The program information below was valid for the winter 2018 term (January 1, 2018 - April 30, 2018). This is the archived version; the most up-to-date program information is available through the current Graduate Studies Academic Calendar.

The Graduate Studies Academic Calendar is updated 3 times per year, at the start of each academic term (January 1, May 1, September 1). Graduate Studies Academic Calendars from previous terms can be found in the archives.

Students are responsible for reviewing the general information and regulations section of the Graduate Studies Academic Calendar.

Graduate research fields

  • Computational Statistics
  • Finance
  • Industrial Statistics
  • Probability
  • Statistical Theory and Methods
  • Minimum requirements 
    • A four-year Honours Bachelor degree with a significant statistics and/or actuarial science component.
    • An overall 78% average from a Canadian university (or its equivalent).
    • An interview may be required.
  • Application materials 
    • Résumé
    • Supplementary information form
    • Transcript(s)
  • References 
    • Number of references:  3
    • Type of references: 

      normally from academic sources

  • English language proficiency (ELP) (if applicable)

    Thesis option:

  • Graduate Academic Integrity Module (Graduate AIM)
  • Courses 
    • Students must complete 4 one-term (0.50 unit weight) courses with an overall average of at least 70%.
    • The 4 courses must include STAT 850 Estimation and Hypothesis Testing and at least 2 900-level STAT courses.
  • Link(s) to courses
  • Graduate Skills Workshop
  • Master’s Thesis
    • Students must complete a thesis and an oral presentation.

    Master's Research Paper option:

  • Graduate Academic Integrity Module (Graduate AIM)
  • Courses 
    • Students must complete 7 one-term (0.50 unit weight) courses with an overall average of at least 70%.
    • 3 of the 7 required courses should include:
      • STAT 830 Experimental Design or STAT 835 Statistical Methods for Process Improvement
      • STAT 850 Estimation and Hypothesis Testing
      • STAT 854 Sampling Theory and Practice
    • Exemptions can be made to these required courses at the discretion of the Associate Chair for Graduate Studies.
  • Link(s) to courses
  • Graduate Skills Workshop
  • Master’s Research Paper
    • Students must complete a research paper that will be given a numeric grade which appears on the transcript beside the milestone.

    Coursework option:

    The coursework option includes a specialization in Data Science.

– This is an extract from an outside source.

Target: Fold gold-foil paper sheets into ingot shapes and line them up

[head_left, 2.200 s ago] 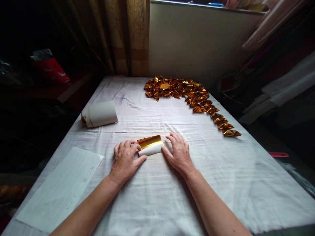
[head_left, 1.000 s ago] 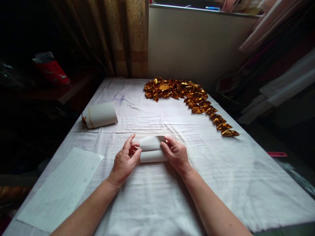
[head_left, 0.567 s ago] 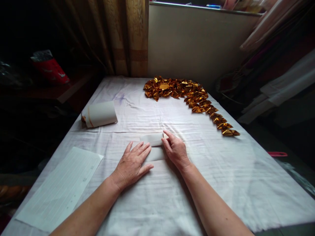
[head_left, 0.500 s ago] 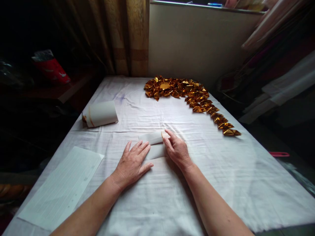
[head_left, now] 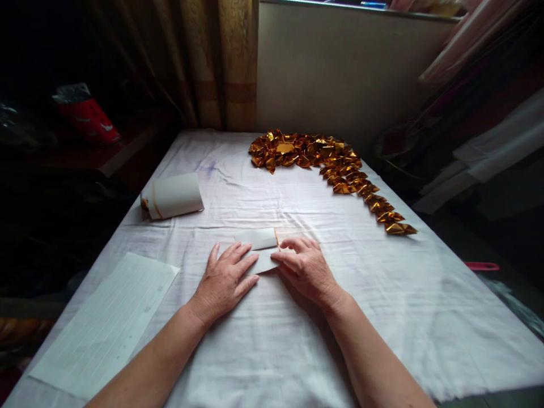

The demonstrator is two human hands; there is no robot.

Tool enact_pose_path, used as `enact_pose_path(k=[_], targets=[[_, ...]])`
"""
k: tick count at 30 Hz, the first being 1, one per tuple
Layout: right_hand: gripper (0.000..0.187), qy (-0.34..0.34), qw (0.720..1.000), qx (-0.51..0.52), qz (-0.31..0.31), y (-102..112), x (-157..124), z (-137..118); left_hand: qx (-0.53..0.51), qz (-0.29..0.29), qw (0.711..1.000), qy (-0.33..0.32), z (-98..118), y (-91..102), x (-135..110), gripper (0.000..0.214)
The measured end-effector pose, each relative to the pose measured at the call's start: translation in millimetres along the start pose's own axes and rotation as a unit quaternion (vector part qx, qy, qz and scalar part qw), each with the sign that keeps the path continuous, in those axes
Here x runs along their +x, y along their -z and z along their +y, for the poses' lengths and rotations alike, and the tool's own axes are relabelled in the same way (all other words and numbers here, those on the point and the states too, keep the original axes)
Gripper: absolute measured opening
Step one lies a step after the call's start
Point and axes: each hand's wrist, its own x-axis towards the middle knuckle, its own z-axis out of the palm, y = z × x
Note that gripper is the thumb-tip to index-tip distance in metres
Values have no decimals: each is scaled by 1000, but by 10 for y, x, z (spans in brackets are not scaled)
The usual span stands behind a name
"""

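Note:
A small folded sheet of foil paper (head_left: 260,245), white side up with a thin gold edge showing at its right end, lies on the white cloth (head_left: 272,317). My left hand (head_left: 225,279) rests flat on its left part, fingers stretched out. My right hand (head_left: 306,268) lies over its right end with the fingers curled and pressing down along the fold. A long curved row of folded gold foil pieces (head_left: 327,167) sits at the far right of the cloth.
A roll of white-backed paper (head_left: 172,196) lies at the left edge of the cloth. A lined white sheet (head_left: 106,323) lies at the near left. A red bag (head_left: 85,116) sits on dark furniture to the left. Curtain and wall stand behind.
The sheet, first showing its gold side, was lifted and folded white side out, then laid down. My left hand flattened on it and my right hand slid leftward along the fold.

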Motion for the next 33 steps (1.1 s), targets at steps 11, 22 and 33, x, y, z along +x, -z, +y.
enact_pose_path(k=[11,22,33], targets=[[13,3,994,104,-19,-39,19,31,-61,26,998,-5,-7,93,-58,25],[10,-107,990,93,13,-185,173,-27,-76,141,986,44,-48,-1,62,21],[11,-132,991,30,12,-233,206,-64,-7,87,996,12,-9,31,32,29]])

  • Graduate Academic Integrity Module (Graduate AIM)
  • Courses 
    • Students must complete 8 one-term (0.50 unit weight) graduate courses [with an overall average of at least 70%] from the Data Science lists of courses.
    • Students should take a minimum of 4 STAT courses, and no courses which are neither STAT nor Computer Science (CS).
    • Students must satisfy the following course requirements:
    • Foundation course:
      • CS 600 Fundamentals of Computer Science for Data Science
    • Students with a STAT major degree are expected to take the foundation course CS 600. However, STAT major students will be exempted from taking CS 600 if they have a sufficient background in Computer Science; instead they will be required to take another CS course from the elective course list.
    • Required core courses:
      • STAT 847 Exploratory data analysis
      • CS 631 Data-Intensive Distributed Analytics
    • 1 of the following required breadth courses:
      • STAT 841 Statistical Learning: Classification
      • STAT 842 Data Visualization
      • STAT 844 Statistical Learning: Function estimation
    • 4 elective courses from the following list:
      • STAT 840 Computational Inference
      • STAT 841 Statistical Learning: Classification
      • STAT 842 Data Visualization
      • STAT 844 Statistical Learning: Function estimation
      • STAT 946 Topics in Probability and Statistics
      • CS 638 Principles of Data Management and Use
      • CS 648 Database Systems Implementation
      • CS 654 Distributed Systems
      • CS 658 Computer Security and Privacy
      • CS 680 Introduction to Machine Learning
      • CS 685 Machine Learning Theory: Statistical and Computational Foundations
      • CS 686 Introduction to Artificial Intelligence
      • CS 740 Database Engineering
      • CS 741 Parallel and Distributed Database Systems
      • CS 743 Principles of Database Management and Use
      • CS 786 Probabilistic Inference and Machine Learning
      • CS 798 Advanced Research Topics
      • CS 848 Advanced Topics in Databases
      • CS 856 Advanced Topics in Distributed Computing
      • CS 858 Advanced Topics in Cryptography, Security and Privacy
      • CS 870 Advanced Topics in Scientific Computing
      • CS 886 Advanced Topics in Artificial Intelligence
    • Note: CS 798: CS courses at the 800 level, and STAT courses at the 900 level should be on a topic in Data Science; they are subject to the approval of the Graduate Officer.
  • Link(s) to courses
  • Data Science Requirement
    • Students must complete the required core data science courses in order to satisfy the Data Science Requirement milestone.